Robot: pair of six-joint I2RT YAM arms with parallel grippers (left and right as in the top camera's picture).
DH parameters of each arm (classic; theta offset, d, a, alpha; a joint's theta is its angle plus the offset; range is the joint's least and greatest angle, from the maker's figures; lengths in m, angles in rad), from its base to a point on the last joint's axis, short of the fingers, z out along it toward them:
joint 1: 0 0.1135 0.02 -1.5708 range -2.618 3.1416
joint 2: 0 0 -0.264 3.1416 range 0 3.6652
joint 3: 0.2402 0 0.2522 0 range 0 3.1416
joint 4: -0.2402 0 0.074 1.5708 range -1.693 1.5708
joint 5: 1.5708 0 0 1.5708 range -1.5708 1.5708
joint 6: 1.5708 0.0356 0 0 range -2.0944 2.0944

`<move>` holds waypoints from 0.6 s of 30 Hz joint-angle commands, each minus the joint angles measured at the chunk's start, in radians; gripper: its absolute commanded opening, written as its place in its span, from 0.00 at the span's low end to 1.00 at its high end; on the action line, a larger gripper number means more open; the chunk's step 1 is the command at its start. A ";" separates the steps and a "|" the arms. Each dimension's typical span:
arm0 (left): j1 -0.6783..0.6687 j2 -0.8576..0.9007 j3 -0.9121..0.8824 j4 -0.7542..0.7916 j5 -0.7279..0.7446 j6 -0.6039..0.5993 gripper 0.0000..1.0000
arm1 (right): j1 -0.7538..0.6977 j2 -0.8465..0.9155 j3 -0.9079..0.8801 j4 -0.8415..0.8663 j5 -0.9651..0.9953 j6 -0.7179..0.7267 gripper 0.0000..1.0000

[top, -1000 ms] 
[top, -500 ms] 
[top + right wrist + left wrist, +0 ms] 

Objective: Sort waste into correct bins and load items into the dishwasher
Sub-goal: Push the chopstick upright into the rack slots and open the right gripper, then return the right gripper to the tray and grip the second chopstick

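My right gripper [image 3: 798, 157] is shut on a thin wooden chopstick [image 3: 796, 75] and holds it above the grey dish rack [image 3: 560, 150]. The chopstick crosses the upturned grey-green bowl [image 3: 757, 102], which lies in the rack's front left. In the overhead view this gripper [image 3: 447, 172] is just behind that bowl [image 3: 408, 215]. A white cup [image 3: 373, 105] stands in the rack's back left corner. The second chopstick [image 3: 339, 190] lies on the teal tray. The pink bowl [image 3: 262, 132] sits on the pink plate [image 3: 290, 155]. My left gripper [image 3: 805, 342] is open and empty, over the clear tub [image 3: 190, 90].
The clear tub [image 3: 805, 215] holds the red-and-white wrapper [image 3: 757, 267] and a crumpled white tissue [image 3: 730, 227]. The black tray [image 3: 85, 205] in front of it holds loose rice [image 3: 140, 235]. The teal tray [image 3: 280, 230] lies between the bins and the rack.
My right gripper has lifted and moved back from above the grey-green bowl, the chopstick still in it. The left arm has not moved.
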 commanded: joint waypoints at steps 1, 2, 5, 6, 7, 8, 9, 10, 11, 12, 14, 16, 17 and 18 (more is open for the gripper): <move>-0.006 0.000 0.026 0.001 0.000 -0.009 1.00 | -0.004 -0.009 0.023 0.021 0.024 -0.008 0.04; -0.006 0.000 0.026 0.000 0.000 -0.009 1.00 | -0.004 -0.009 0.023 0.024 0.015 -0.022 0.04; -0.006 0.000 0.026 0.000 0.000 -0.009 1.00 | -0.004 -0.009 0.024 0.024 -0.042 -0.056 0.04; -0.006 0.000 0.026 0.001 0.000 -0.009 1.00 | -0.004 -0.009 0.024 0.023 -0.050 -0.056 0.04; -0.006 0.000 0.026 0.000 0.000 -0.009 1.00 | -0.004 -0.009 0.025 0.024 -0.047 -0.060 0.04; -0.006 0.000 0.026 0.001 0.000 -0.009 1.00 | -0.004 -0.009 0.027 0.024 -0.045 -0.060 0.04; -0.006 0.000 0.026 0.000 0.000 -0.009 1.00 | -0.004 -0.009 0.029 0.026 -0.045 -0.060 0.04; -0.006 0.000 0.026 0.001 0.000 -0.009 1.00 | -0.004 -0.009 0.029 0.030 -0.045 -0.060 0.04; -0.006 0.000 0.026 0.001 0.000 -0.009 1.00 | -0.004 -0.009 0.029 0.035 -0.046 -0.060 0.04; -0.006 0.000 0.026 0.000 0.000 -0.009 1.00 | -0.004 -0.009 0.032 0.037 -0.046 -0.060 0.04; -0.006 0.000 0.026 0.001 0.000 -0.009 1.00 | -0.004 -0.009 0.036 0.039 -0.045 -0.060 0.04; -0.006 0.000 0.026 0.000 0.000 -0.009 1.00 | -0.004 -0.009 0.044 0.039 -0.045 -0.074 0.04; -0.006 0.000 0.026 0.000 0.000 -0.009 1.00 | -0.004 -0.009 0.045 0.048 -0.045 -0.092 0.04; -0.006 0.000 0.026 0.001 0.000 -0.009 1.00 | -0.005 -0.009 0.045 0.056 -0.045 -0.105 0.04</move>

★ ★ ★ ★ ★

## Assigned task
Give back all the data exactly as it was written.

## Result
Robot: pair of six-joint I2RT YAM arms with parallel grippers (left and right as in the top camera's picture).
DH parameters of each arm (classic; theta offset, d, a, alpha; a joint's theta is its angle plus the offset; range is the joint's least and greatest angle, from the maker's figures; lengths in m, angles in rad), from its base to a point on the last joint's axis, short of the fingers, z out along it toward them:
joint 1: 0 0.1135 0.02 -1.5708 range -2.618 3.1416
joint 2: 0 0 -0.264 3.1416 range 0 3.6652
joint 3: 0.2402 0 0.2522 0 range 0 3.1416
joint 4: -0.2402 0 0.074 1.5708 range -1.693 1.5708
joint 5: 1.5708 0 0 1.5708 range -1.5708 1.5708
joint 6: 1.5708 0.0356 0 0 range -2.0944 2.0944

`<move>` holds waypoints from 0.6 s of 30 Hz joint-angle commands, each minus the joint angles measured at the chunk's start, in radians; gripper: its absolute commanded opening, written as its place in its span, from 0.00 at the span's low end to 1.00 at its high end; on the action line, a larger gripper number means more open; the chunk's step 1 is the command at its start. A ";" separates the steps and a "|" the arms. Each dimension's typical span:
arm0 (left): j1 -0.6783..0.6687 j2 -0.8576..0.9007 j3 -0.9121..0.8824 j4 -0.7542..0.7916 j5 -0.7279..0.7446 j6 -0.6039..0.5993 gripper 0.0000..1.0000
arm1 (right): j1 -0.7538..0.6977 j2 -0.8465..0.9155 j3 -0.9079..0.8801 j4 -0.8415..0.8663 j5 -0.9651..0.9953 j6 -0.7179..0.7267 gripper 0.0000..1.0000

[top, -1000 ms] 
[top, -500 ms] 
[top + right wrist + left wrist, +0 ms] 

Objective: Sort waste into correct bins and load items into the dishwasher
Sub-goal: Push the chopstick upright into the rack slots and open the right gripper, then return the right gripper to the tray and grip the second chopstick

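My right gripper [image 3: 798, 157] is shut on a thin wooden chopstick [image 3: 796, 75] and holds it above the grey dish rack [image 3: 560, 150]. The chopstick crosses the upturned grey-green bowl [image 3: 757, 102], which lies in the rack's front left. In the overhead view this gripper [image 3: 447, 172] is just behind that bowl [image 3: 408, 215]. A white cup [image 3: 373, 105] stands in the rack's back left corner. The second chopstick [image 3: 339, 190] lies on the teal tray. The pink bowl [image 3: 262, 132] sits on the pink plate [image 3: 290, 155]. My left gripper [image 3: 805, 342] is open and empty, over the clear tub [image 3: 190, 90].
The clear tub [image 3: 805, 215] holds the red-and-white wrapper [image 3: 757, 267] and a crumpled white tissue [image 3: 730, 227]. The black tray [image 3: 85, 205] in front of it holds loose rice [image 3: 140, 235]. The teal tray [image 3: 280, 230] lies between the bins and the rack.
My right gripper has lifted and moved back from above the grey-green bowl, the chopstick still in it. The left arm has not moved.
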 commanded: joint waypoints at steps 1, 2, 5, 6, 7, 8, 9, 10, 11, 12, 14, 16, 17 and 18 (more is open for the gripper): <move>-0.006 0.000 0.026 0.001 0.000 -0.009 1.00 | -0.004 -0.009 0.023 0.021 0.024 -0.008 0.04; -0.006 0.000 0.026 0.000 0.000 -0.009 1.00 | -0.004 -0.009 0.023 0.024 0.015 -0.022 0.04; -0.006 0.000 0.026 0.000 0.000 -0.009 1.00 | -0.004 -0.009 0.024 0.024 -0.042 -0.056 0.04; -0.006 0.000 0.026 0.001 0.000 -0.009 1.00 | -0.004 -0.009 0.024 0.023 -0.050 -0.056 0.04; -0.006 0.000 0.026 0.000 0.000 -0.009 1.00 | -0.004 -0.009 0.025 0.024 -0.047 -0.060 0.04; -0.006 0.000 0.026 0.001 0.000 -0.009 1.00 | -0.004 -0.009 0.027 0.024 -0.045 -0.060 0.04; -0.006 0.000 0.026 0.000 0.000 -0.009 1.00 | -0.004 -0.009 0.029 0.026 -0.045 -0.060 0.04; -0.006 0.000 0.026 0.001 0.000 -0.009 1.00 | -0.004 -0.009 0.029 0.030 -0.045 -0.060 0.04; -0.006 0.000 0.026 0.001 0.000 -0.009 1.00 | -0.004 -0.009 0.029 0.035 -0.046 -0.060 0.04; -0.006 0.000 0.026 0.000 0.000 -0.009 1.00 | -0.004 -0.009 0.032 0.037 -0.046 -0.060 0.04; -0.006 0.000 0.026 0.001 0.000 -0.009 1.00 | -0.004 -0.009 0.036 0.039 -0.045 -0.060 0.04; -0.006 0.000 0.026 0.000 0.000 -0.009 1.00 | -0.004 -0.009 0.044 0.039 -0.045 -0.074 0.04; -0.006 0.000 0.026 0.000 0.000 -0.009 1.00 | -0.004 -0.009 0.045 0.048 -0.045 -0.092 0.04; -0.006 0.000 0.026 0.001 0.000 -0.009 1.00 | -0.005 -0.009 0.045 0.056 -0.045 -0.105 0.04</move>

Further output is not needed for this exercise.